B) Berufung gegen das Straferkenntnis vom 23.10.2006, ZI
VK-15030-2006:
Die Erstinstanz hat nach Erlassung des fristgerecht mit Berufung bekämpften Straferkenntnisses vom 04.07.2006 die Angelegenheit nicht zur Entscheidung an die Berufungsbehörde weitergeleitet, sondern in derselben Sache ein neuerliches Straferkenntnis, datiert mit 23.10.2006, erlassen.

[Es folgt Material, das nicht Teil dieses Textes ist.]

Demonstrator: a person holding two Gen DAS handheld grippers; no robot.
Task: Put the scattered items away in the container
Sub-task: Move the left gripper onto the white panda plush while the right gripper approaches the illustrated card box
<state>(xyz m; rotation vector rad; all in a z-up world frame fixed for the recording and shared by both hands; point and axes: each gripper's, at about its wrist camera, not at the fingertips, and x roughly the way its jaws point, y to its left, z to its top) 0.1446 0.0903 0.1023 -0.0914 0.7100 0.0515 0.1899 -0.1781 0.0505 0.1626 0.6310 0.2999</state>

Dieses Vorgehen war rechtswidrig.
Wie bereits erwähnt, konnte das Straferkenntnis vom 04.07.2006 nicht durch bloßen Aktenvermerk aus dem Rechtsbestand beseitigt werden. Dafür hätte es vielmehr einer bescheidmäßigen Behebung bedurft. Einen solchen Bescheid hat die Erstinstanz aber nicht erlassen. Wie nun der Verwaltungsgerichtshof in ständiger Rechtsprechung ausführt, ist die Erstbehörde während der Anhängigkeit einer Berufung nicht berechtigt, in derselben Sache neuerlich zu entscheiden, weil durch die Erhebung der Berufung, wie sich aus § 66 Abs 4 AVG ergibt, die Befugnis zur Entscheidung in der Sache auf die Berufungsbehörde übergangen ist (vgl VwGH 01.07.1974, Zl 1358/73 uva), wobei darauf hingewiesen wird, dass im gegenständlichen Fall bei Erlassung des Straferkenntnisses vom 23.10.2006 die zweimonatige Frist für eine Berufungsvorentscheidung (vgl § 64a AVG) hinsichtlich des Straferkenntnisses vom 04.07.2006 bereits abgelaufen war.
Folgerichtig war daher der Berufung gegen das Straferkenntnis der Bezirkshauptmannschaft Innsbruck vom 23.10.2006, Zl VK-15030-2006, Folge zu geben und dieser Strafbescheid zu beheben.